Ben üç kardeşim. Baba öğretmen, annem de ilk başlangıçta eğitimci ama daha sonra sivil taraftan bir emekliliği var. Annem babam emekli. Abim var, abim sanayici, uzun yıllardır, hatta staj yılından beri hala aynı Organize Sanayide Başoğlu Kabloda çalışıyor. Kız kardeşim okul öncesi öğretmeni, o da Bolu’da yine. Her ikisi de evli. Ben de evliyim. Henüz çocuğum yok. Bundan sonraki yaşamımı Bolu’da sürdürmeye, Bolu’da devam etmeye çalışacağım.

HEDEFLERİ

Çok hayal kurmayı sevmem.

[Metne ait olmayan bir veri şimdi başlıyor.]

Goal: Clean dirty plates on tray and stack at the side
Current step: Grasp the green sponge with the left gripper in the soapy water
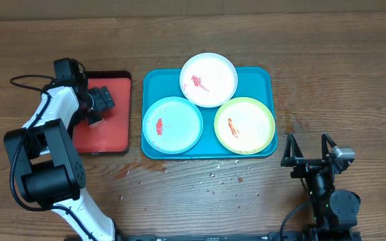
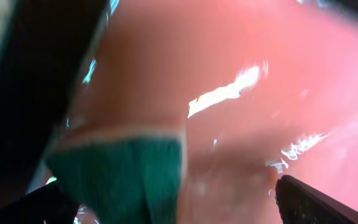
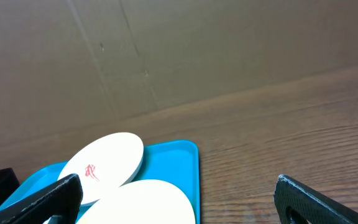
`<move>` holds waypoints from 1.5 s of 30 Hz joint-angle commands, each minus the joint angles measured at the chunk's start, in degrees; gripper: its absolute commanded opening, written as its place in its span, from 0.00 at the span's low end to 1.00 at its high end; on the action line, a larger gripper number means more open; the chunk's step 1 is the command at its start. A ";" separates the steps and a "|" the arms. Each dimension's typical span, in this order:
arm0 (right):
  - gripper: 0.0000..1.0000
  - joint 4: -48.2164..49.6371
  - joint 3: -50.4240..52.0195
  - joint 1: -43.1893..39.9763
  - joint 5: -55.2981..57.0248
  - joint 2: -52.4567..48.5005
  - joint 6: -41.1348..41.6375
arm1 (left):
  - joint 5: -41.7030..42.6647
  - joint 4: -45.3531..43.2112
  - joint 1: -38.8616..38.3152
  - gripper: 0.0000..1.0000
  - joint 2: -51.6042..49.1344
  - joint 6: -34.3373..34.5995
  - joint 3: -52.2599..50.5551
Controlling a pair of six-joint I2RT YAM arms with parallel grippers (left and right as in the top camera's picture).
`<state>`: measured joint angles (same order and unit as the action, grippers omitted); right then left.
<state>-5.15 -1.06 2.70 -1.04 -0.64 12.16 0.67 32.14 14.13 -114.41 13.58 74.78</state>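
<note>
Teal plastic tray (image 1: 263, 75) on the wood table (image 1: 354, 80), ahead and to the left of the right gripper (image 1: 308, 151). It carries all three plates, none stacked.
- White plate (image 1: 208, 79): farthest from the right gripper, at the tray's far edge, its rim lying over that edge. Red smear near its middle.
- Yellow-green plate (image 1: 244, 125): nearest the right gripper, close to its left finger but apart from it. Red streak on it.
- Light blue plate (image 1: 173, 124): beyond the yellow-green one, on the side nearest the left gripper (image 1: 101, 109). Small red smear.

The right gripper is low over bare table beside the tray. Its fingers are spread wide and hold nothing. In its wrist view the tray corner and two plates lie ahead between the fingertips.

The left gripper is over the red tray (image 1: 112, 137), which sits just beside the teal tray. Its wrist view is badly blurred, but the fingers show far apart at the bottom corners. A green patch (image 2: 126, 180) lies on the red surface between them. Blur hides what it is and whether anything touches it.
</note>
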 commanded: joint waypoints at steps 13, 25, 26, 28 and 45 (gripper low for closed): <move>1.00 0.33 0.59 -0.20 0.57 0.35 -0.22 | 0.26 -5.40 0.07 0.19 -1.36 0.15 0.35; 1.00 0.33 0.59 -0.20 0.57 0.35 -0.22 | 6.14 2.12 0.07 1.00 -1.29 0.15 0.79; 1.00 0.33 0.59 -0.20 0.57 0.35 -0.22 | 6.45 3.63 0.11 1.00 -1.29 0.13 1.01; 1.00 0.33 0.59 -0.20 0.57 0.35 -0.22 | 6.38 6.21 0.11 1.00 -1.29 0.11 1.20; 1.00 0.33 0.59 -0.20 0.57 0.35 -0.22 | 6.23 12.66 0.11 0.04 -1.29 -1.16 1.25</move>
<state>-5.17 -1.06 2.70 -1.04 -0.62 12.14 5.85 44.60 14.35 -114.65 12.99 76.25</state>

Kurduğumuz hayallerin hiçbiri gerçekleşmediği için daha gerçekçi olmayı seviyorum. Hedeflerimiz, şu an çalıştığımız yerin daha başarılı olması. İkinci, üçüncü bir zincir, bir tesis haline gelmesi için elimizden gelen bilgi ve beceri ile birleştirip emekle bunu çoğaltmanın düşüncesindeyiz. Böyle bir projenin başında olmak da gurur verici. Demek ki, edindiğimiz bilgiler boş değilmiş, boşuna kürek sallamamışız diyebileceğiz. Planlarımız da hep bu yönde. Böyle bir projeyi yönetmek de kesinlikle güzel, anlamlı ve onur verici.